Our study does have several limitations, mainly due to the selection criteria of our database, the heterogeneousness of the cohort and the retrospective nature of our data.

The main issue is inherent to our database, consisting in a population of men having been deemed fit for surgery; this criterion introduces substantial selection bias (i.e., men found to harbor metastatic disease and not eligible for RP, or who underwent primary RT instead of RP); this trouble is more relevant for BS than for CT, and so data collected on RP patients are inadequate to perform a proper evaluation of the accuracy of BS. A second limitation regarding bone scan is the lack of histologic confirmation from bone biopsy specimens; nevertheless, the long follow-up of our series allowed us to assess which patients harbored bone metastases not discovered during the preoperatory staging. Furthermore, the staging imaging procedures were performed by different physicians and with different equipments without any central review. One final limitation is related to the PLND template, which was not anatomically defined as recently recommended [8]: after all, the recommendations about the extension of PLND have changed several times in the last 15 years. PLND extension and template varied significantly between the participating urology divisions, while no statistical trend was identified in the mean number of nodes resected according to preoperatory D’Amico risk class (14 vs. 12.5 vs. 13.5 nodes in low-, intermediate- and high-risk classes, respectively). On the other hand, our retrospective data provide a snapshot about the usefulness of PCa staging examinations in a vast region of Italy over a 15-year period.

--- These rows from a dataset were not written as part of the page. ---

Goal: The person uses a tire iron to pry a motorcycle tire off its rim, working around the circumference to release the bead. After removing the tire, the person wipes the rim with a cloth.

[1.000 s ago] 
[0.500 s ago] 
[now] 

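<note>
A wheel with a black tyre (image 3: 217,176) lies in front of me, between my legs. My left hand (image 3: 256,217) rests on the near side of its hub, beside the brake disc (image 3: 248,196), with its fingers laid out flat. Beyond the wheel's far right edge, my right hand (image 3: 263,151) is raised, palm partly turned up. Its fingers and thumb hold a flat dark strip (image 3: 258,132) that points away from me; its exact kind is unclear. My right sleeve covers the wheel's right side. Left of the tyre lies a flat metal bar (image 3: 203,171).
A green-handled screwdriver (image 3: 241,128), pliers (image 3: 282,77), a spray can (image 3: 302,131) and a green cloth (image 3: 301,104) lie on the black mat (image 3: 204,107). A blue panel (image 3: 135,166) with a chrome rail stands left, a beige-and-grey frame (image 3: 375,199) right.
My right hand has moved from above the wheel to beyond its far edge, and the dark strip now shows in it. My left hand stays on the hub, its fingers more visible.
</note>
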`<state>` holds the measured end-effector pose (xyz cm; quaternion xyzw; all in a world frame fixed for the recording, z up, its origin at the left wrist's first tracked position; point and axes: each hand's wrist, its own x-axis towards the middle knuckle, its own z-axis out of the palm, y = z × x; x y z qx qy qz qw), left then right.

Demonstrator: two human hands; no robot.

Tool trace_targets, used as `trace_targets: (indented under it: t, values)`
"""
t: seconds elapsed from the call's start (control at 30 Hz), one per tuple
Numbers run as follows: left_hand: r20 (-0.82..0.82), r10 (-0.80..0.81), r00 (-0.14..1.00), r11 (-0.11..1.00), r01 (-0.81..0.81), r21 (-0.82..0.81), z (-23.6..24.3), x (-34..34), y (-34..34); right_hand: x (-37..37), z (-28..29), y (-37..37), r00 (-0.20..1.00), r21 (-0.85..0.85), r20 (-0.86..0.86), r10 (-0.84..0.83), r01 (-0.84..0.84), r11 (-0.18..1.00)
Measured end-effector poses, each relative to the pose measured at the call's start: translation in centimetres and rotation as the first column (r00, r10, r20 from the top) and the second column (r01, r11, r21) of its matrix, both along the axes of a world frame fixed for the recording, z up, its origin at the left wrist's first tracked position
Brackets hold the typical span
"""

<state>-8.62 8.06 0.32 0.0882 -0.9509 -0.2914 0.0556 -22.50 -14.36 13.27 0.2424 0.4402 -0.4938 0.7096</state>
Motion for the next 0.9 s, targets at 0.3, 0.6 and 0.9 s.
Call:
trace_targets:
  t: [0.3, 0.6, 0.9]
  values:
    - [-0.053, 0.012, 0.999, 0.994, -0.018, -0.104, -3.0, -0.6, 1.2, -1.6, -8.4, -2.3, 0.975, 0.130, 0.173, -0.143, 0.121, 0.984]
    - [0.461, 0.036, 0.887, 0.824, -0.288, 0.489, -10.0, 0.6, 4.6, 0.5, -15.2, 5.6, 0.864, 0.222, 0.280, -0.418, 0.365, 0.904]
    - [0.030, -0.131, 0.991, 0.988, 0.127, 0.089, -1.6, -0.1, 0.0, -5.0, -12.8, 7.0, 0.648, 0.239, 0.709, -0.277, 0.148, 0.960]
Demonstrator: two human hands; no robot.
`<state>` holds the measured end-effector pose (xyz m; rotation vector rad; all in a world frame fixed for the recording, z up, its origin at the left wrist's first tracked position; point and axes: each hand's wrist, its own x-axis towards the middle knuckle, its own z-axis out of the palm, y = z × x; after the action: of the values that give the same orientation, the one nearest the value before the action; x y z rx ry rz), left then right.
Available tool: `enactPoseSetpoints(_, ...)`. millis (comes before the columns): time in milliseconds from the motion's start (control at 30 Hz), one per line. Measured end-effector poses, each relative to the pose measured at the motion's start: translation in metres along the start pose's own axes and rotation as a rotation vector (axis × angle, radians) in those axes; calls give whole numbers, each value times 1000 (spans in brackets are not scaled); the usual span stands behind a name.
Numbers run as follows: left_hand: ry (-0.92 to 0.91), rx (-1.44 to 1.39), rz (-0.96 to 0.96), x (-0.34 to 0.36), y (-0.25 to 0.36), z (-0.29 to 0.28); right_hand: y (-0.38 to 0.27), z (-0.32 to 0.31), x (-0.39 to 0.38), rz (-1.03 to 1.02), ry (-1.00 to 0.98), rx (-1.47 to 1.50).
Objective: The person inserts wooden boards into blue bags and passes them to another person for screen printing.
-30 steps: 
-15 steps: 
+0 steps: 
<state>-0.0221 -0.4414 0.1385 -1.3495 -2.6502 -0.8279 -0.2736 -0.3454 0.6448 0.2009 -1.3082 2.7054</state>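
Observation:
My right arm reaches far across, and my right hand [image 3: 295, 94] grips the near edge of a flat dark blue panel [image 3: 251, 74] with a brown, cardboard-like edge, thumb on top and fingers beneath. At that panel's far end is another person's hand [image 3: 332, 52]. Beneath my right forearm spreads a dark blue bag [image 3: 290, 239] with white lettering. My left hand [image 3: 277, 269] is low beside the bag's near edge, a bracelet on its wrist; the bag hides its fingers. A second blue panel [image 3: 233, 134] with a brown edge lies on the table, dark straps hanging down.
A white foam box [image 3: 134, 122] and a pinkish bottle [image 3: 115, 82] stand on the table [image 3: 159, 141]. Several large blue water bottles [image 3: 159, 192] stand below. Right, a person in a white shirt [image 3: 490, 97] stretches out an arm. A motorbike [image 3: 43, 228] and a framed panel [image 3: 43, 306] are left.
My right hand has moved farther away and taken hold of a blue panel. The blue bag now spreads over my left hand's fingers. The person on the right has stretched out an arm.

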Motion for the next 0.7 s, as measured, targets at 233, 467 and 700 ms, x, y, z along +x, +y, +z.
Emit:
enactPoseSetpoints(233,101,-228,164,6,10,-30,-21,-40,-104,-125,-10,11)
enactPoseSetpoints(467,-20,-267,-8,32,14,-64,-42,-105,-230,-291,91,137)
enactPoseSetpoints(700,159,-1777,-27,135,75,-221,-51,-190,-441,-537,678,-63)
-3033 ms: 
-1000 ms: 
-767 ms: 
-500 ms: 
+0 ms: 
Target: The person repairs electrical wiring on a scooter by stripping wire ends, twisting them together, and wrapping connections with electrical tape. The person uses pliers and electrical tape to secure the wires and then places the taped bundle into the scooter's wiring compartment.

According to our findings, these examinations have only a minor effect on the correct diagnostic and therapeutic strategy. Of consequence, we advise to stage patients with CT just if they belong to high-risk category (i.e., PSA > 20 ng/ml or GS ≥ 8 or clinical stage ≥cT2c) and no functional MRI or CT–PET scan is available; this result is in agreement with AUA recommendations recently reported by Risko et al. [24].

Besides, bone scan too may be considered useful in the high-risk group only, so to decrease in lower-risk classes the incidence of misleading false-positive examinations, which can hamper or delay the choice of a radical therapy. In addition, a negative impact of a widespread use of these radiologic examinations on healthcare costs should be taken into account.

Conclusions

Our study confirms the poor accuracy of CT scan and BS as staging examinations for PCa. Their role should be restricted to selected high-risk cases, whereas their avoidance as routine examinations would simplify the diagnostic work-flow and save resources and money for the National Health Systems. As previously suggested in the literature, clinical predictive nomograms about lymph node involvement are more reliable to plan the best surgical therapeutic strategy.